Kementerian Perindustrian telah menetapkan sebelas industri andalan di sektor industri agro yang sedang dan akan terus dikembangkan melalui pendekatan klaster industri di berbagai daerah di tanah air. Kesebelas industri tersebut adalah industri pengolahan kelapa sawit, buah, kertas, furniture, tembakau, susu, pengolahan ikan, gula, kopi, kakao dan kelapa. Dalam rangka mengatasi permasalahan keterbatasan infrastruktur maka pemerintah melaksanakan program Masterplan Percepatan dan Perluasan Pembangunan Ekonomi Indonesia (MP3EI) yang menitikberatkan pada pembangunan infrastruktur.

Kebijakan hilirisasi industri agro mempunyai landasan hukum berupa Peraturan Presiden No. 28 Tahun 2008 tentang Kebijakan Industri Nasional bahwa industri agro merupakan salah satu industri andalan masa depan mengingat peranannya yang penting dan strategis bagi struktur industri nasional maupun terhadap perekonomian nasional. Landasan hukum lainnya adalah Permenperin No. 13/M-IND/Per/1/2010 tentang perubahan atas Permenperin No. 111/M-IND/ Per/10/2009 tentang peta panduan (roadmap) pengembangan klaster industri hilir kelapa sawit dengan strategi peningkatan daya saing industri hilir kelapa sawit. Dua langkah utama yang dilakukan adalah pertama, mendorong pengolahan CPO hingga turunan produk ketiga (antara lain fatty acid, fatty alcohol, biodiesel) di dalam negeri paling sedikit 50% dari total produksi CPO nasional pada tahun 2015 sebelum diekspor dalam bentuk produk hilir bernilai tambah tinggi. Kedua, menumbuhkan kawasan klaster industri hilir kelapa sawit di provinsi utama penghasil CPO, yaitu Sumatera Utara (Sei Mangkei), Riau (Dumai dan Kuala Enok), dan Kalimantan Timur (Maloy) (Kementerian Perindustrian 2011).
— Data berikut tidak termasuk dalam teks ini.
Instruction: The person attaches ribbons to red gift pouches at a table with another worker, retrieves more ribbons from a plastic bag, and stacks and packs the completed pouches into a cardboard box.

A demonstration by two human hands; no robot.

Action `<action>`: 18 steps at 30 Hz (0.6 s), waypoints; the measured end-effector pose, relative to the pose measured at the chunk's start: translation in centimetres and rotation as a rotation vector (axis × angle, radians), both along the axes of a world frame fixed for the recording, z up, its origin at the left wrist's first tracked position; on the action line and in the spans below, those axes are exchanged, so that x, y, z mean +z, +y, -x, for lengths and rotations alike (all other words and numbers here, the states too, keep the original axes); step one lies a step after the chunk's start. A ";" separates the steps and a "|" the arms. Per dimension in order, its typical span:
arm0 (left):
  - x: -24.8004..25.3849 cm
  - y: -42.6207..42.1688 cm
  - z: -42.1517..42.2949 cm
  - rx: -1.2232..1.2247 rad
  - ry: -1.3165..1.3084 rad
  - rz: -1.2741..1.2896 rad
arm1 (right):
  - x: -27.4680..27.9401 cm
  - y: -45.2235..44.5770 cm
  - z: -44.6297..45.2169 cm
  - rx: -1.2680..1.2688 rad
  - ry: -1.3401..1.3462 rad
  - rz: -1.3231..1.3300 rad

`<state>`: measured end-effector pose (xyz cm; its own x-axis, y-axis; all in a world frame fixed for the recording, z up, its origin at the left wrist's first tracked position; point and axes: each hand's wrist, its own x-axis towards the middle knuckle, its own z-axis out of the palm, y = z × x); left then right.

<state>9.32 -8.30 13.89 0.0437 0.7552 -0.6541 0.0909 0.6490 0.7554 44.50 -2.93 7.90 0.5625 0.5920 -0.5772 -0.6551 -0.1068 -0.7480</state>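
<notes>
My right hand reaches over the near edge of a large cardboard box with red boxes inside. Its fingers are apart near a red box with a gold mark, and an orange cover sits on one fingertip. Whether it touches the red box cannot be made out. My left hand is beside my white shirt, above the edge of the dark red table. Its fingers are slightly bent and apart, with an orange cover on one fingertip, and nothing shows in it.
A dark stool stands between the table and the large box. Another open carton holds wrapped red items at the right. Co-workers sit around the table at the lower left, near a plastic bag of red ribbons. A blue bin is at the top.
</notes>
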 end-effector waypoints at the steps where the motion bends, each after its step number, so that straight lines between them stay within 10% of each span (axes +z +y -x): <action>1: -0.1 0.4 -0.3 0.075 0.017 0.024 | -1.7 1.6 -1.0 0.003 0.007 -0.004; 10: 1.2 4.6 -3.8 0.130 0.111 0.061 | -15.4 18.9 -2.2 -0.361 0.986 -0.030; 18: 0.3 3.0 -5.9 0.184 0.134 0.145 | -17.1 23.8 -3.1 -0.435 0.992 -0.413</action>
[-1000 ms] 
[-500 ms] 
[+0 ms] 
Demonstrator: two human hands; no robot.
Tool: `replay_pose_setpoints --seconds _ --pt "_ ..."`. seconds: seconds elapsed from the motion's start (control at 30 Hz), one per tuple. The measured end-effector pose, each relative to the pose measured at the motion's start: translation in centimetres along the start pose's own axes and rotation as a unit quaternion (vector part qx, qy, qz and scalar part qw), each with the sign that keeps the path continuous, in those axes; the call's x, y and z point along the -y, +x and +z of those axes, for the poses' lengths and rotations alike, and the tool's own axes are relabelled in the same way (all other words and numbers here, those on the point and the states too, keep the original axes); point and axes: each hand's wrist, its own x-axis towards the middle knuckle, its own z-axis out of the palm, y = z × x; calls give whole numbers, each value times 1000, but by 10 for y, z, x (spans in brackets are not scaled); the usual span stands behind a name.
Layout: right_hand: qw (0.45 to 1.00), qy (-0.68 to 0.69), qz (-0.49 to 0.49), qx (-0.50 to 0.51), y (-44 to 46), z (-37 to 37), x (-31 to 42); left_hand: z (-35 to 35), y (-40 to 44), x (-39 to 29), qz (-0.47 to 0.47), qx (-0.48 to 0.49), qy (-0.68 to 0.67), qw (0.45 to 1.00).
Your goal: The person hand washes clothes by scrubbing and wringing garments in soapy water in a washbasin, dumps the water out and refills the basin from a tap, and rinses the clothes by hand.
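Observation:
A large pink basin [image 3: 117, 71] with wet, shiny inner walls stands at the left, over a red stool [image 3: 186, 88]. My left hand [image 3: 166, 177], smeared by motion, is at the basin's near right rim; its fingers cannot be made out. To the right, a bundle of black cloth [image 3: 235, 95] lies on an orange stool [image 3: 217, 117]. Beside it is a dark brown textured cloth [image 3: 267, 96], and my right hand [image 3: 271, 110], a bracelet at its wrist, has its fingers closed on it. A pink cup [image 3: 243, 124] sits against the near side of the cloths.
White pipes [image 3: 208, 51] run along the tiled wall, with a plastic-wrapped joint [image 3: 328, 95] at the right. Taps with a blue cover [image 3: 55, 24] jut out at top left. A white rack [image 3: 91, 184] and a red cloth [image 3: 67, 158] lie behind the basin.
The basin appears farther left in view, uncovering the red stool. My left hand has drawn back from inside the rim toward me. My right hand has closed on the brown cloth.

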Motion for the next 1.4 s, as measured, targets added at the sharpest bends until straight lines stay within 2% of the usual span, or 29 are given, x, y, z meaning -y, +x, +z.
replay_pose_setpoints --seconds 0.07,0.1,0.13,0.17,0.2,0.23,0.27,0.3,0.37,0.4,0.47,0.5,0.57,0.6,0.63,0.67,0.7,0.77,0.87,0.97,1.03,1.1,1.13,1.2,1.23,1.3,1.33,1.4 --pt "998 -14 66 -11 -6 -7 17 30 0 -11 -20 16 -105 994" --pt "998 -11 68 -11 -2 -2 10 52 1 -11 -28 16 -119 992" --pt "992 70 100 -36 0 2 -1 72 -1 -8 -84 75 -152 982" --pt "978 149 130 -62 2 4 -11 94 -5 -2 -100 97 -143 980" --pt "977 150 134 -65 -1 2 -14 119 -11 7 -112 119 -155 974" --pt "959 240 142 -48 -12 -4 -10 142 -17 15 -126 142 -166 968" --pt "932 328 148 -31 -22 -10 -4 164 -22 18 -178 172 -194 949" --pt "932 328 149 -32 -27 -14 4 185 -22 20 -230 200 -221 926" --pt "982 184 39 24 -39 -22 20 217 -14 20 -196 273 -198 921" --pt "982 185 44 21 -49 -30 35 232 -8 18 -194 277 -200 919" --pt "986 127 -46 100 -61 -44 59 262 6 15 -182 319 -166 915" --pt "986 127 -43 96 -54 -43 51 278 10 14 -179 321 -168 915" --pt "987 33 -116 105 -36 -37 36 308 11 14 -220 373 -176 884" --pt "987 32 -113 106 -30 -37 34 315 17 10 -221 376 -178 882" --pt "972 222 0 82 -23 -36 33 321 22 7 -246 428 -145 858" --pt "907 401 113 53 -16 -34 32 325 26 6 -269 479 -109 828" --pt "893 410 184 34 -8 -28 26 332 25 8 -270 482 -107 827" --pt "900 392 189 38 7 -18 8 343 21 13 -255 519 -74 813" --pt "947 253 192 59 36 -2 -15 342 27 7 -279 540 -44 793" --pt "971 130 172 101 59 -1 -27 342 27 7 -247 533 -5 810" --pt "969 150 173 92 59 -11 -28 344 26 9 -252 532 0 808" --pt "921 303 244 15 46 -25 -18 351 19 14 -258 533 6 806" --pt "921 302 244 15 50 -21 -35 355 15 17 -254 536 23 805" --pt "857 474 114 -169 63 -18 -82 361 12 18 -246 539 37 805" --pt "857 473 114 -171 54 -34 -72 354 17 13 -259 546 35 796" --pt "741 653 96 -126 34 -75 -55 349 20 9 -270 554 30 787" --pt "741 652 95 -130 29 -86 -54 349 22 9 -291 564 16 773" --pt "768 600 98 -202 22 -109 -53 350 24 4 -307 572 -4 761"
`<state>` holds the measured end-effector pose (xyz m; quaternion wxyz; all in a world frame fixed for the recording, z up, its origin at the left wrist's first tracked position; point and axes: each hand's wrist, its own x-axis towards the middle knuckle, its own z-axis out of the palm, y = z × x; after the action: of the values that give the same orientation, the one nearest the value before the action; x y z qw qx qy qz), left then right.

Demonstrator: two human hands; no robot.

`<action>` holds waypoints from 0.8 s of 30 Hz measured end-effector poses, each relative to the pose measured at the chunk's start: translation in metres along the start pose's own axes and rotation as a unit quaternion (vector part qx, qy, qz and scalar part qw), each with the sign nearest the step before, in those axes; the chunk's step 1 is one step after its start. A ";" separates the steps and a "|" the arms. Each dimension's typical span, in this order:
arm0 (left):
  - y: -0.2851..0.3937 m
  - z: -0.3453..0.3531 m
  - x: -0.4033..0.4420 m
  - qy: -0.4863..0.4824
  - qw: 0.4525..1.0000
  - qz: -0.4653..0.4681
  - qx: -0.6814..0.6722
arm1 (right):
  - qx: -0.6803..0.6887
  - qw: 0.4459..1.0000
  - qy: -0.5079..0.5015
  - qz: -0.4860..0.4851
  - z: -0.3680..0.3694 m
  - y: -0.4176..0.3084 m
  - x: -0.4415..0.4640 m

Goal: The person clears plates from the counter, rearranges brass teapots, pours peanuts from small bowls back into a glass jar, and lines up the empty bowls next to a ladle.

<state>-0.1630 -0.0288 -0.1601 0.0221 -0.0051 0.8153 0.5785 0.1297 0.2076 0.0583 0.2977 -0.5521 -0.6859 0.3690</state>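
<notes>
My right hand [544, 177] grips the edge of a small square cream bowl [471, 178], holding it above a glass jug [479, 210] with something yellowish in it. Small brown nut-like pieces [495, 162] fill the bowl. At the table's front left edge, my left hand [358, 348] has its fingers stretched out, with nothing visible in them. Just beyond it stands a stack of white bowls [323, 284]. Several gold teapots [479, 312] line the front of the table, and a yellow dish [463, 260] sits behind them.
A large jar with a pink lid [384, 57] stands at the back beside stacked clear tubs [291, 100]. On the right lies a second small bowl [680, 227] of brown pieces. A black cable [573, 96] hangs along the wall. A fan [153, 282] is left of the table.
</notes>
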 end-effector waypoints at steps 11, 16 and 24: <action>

Permenperin No. 113/M-IND/Per/10/2009 tentang peta panduan (roadmap) pengembangan klaster industri kakao dengan strategi peningkatan daya saing industri hilir kakao. Tiga langkah utama yang dilakukan adalah penguatan struktur industri berbasis kakao, penciptaan iklim investasi dan pemberian insentif serta keamanan berusaha; peningkatan utilitas kapasitas industri/perusahaan yang sudah ada; penciptaan lapangan usaha industri pengolahan kakao melalui promosi investasi di sentra kakao. Pemerintah c.q Kemenperin juga terus melakukan sosialisasi teknologi terpadu proses pengolahan kakao, meningkatkan pengetahuan dan kemampuan SDM, mengenalkan dan menerapkan ISO22000, ISO9001 Global Standard for Food Safety, GMP dan HACCP dalam rangka peningkatan mutu dan keamanan produk.

Melalui pelaksanaan program hilirisasi industri pertanian ini diharapkan terjadi peningkatan nilai tambah produk industri pertanian; semakin kuatnya struktur industri nasional; meningkatnya penyerapan tenaga kerja; makin meningkatnya pertumbuhan sub sektor ekonomi lainnya; berkembangnya wilayah industri; terciptanya proses alih teknologi; penghematan devisa; meningkatnya perolehan devisa; dan meningkatnya penerimaan pajak pemerintah.

Di Indonesia, kakao merupakan salah satu komoditi unggulan dalam perkebunan karena memiliki potensi yang cukup besar, di samping kelapa sawit dan karet. Pada tahun 2009, luas total perkebunan kakao nasional mencapai 1.592.982 ha. Total produksi kakao dunia pada 2009 sebesar 4.182.131 ton. Pantai Gading, Indonesia, Ghana, dan Nigeria menguasai lebih dari 75 persen produksi kakao dunia. Produsen terbesar kakao di dunia ditempati Pantai Gading, yaitu sebesar 1,27 juta ton, disusul Indonesia sebesar 830.790 ton, dan Ghana sebesar 750.000 ton (Kementerian Perindustrian 2011). Potensi sumber bahan baku yang luar biasa besarnya ini dapat menjadi salah satu sumber pendongkrak utama bagi pertumbuhan ekonomi nasional.